With tax-qualified 1 and 403(b) retirement plans, employer contributions are not subject to employment taxes, and they will only be subject to income taxes when distributed. If distributed early, they may also be subject to early distribution penalties, but no employment taxes. Employee voluntary salary deferrals are subject to employment taxes when contributed to the plan, but income tax is deferred until distribution.
With 457(b) plans, the income tax treatment depends on whether the employer is a nonprofit or a governmental entity, but the employment tax treatment is the same. 457(b) plan assets are subject to employment taxation when they are no longer subject to a substantial risk of forfeiture. A 457(b) plan that follows the common structure of being funded with salary deferrals to which employees have firm rights upon termination of employment should subject those deferrals to employment taxation when contributed, as it would with a 401(k) or 403(b) deferral. For income tax purposes, nonprofit 457(b) plan assets are subject to taxation when “made available” to participants. That is, whenever the participant first has a right to receive those funds. Governmental 457(b) plans must subject plan assets to income taxation when assets are actually distributed.
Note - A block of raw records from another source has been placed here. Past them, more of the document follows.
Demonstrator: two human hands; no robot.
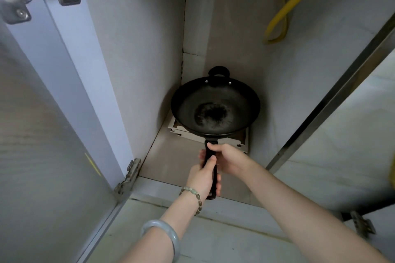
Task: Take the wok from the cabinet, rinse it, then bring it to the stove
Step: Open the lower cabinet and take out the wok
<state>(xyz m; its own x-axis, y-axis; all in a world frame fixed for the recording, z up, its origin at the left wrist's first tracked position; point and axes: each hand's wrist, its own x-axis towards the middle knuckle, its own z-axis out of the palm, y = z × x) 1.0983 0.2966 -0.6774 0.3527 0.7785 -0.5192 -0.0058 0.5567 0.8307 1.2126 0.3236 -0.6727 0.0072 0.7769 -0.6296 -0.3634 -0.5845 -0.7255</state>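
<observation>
A black wok (215,109) with a small loop handle at its far rim sits deep inside the open cabinet (136,55), over a flat white box (241,142) on the cabinet floor. Its long black handle points toward me. My left hand (203,177) is wrapped around the lower part of that handle, with a bead bracelet and a pale bangle on the wrist and forearm. My right hand (228,158) grips the handle higher up, close to the wok's bowl. Whether the wok is lifted off the box or resting on it cannot be told.
The left cabinet door (42,134) stands open with metal hinges (128,177) at top and bottom. A yellow hose (280,13) hangs along the back right wall. A metal-edged door or frame (333,96) runs diagonally on the right. Pale tiled floor lies below.
</observation>
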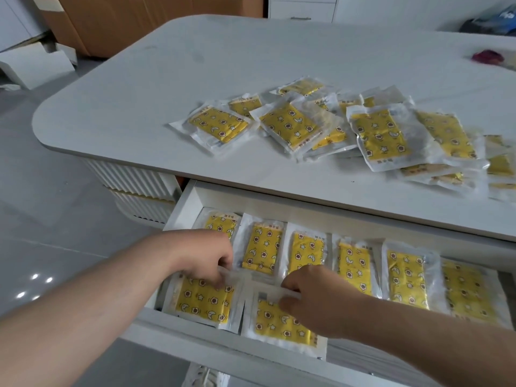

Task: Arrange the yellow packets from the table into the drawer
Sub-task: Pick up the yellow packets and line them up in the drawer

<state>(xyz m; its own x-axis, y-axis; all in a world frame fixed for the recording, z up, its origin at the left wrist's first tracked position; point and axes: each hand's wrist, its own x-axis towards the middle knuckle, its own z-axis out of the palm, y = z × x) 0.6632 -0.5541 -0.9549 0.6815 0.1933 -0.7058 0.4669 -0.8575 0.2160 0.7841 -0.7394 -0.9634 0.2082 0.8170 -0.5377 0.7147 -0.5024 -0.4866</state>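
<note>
An open white drawer under the table top holds a back row of several yellow packets in clear wrappers, laid side by side. Two more lie in front. My left hand pinches the top edge of the front-left packet. My right hand grips the upper edge of the front-right packet, thumb beneath the wrapper edge. A loose pile of yellow packets is spread over the white table, towards its right side.
Cardboard boxes and white foam pieces stand on the grey floor beyond the table's far left. A dark red object lies at the table's far right. The drawer's right front part holds no packets.
</note>
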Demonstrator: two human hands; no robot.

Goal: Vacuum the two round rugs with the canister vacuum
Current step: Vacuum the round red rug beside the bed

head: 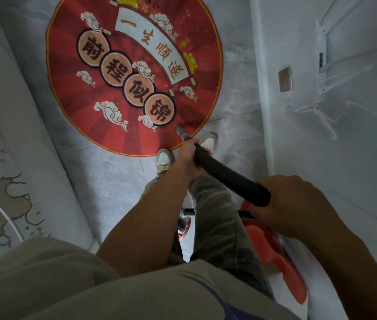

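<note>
Right hand (282,204) is clamped round the near end of the black tube (226,174), with the red vacuum (273,248) sitting on the floor (113,181) just behind the right leg. Left hand (188,153) grips the tube further down. Shoes (164,159) are right at the rug's edge. The nozzle (180,131) touches the near edge of the red round rug (86,125), white wall (321,135) close on the right.

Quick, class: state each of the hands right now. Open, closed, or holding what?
Left hand: holding the black vacuum tube, near its front end.
Right hand: holding the same tube, at its near end.
</note>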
With nonqualified plans, a term commonly applied to all other retirement plans not described or referenced above, amounts are subject to employment taxes at the same time that they are subject to income taxes, which is normally upon vesting, distribution, or when amounts are no longer subject to a substantial risk of forfeiture, depending on which of the numerous tax provisions (including IRC §§ 451, 457(f), and 409A) apply. This means that a company may need to withhold and report employment taxes on amounts paid to former employees many years after their termination of employment.
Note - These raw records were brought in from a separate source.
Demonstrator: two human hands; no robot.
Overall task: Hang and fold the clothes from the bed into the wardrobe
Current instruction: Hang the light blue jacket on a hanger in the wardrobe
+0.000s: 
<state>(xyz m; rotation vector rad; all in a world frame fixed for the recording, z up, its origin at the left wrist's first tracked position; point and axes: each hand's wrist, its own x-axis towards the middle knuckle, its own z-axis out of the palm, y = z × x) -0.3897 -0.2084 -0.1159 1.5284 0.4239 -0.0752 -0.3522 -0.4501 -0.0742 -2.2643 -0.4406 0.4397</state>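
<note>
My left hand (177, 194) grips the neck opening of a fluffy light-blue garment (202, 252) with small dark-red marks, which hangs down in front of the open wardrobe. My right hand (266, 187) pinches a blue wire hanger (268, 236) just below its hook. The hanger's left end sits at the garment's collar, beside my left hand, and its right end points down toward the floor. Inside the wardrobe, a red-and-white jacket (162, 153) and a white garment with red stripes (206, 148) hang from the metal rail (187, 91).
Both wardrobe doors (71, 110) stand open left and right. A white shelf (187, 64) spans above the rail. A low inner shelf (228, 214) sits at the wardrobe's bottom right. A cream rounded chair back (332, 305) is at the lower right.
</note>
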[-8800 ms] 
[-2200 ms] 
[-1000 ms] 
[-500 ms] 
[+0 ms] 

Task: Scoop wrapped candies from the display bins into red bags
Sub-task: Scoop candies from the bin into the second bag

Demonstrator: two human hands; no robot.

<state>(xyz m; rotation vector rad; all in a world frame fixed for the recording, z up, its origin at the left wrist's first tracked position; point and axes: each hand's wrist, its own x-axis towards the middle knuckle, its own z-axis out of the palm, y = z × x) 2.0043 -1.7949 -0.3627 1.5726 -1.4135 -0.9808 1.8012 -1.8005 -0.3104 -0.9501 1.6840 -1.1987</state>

Business expense reimbursements are generally excludable from both income and employment taxes. Sometimes payroll programs require separate coding for this, and we have seen an employer accidentally subject these reimbursements to employment taxation while excluding it from income taxation.
The standard correction for employment tax errors is to prepare corrected returns. If an error is made and discovered early in the year, future withholding can sometimes be adjusted to offset the error. If the error arose with respect to retirement plan contributions or because an employer characterized some workers as independent contractors and realizes they are really employees, special correction programs may be available. There is little flexibility if the situation does not involve one of those three. Hence, the importance of getting it right the first time!
 “Tax-qualified plans” refers to retirement plans intending to comply with IRC § 401(a), which includes arrangements commonly called “defined benefit plans,” “defined contribution plans,” “profit-sharing plans,” “401(k) plans,” and “money purchase pension plans.”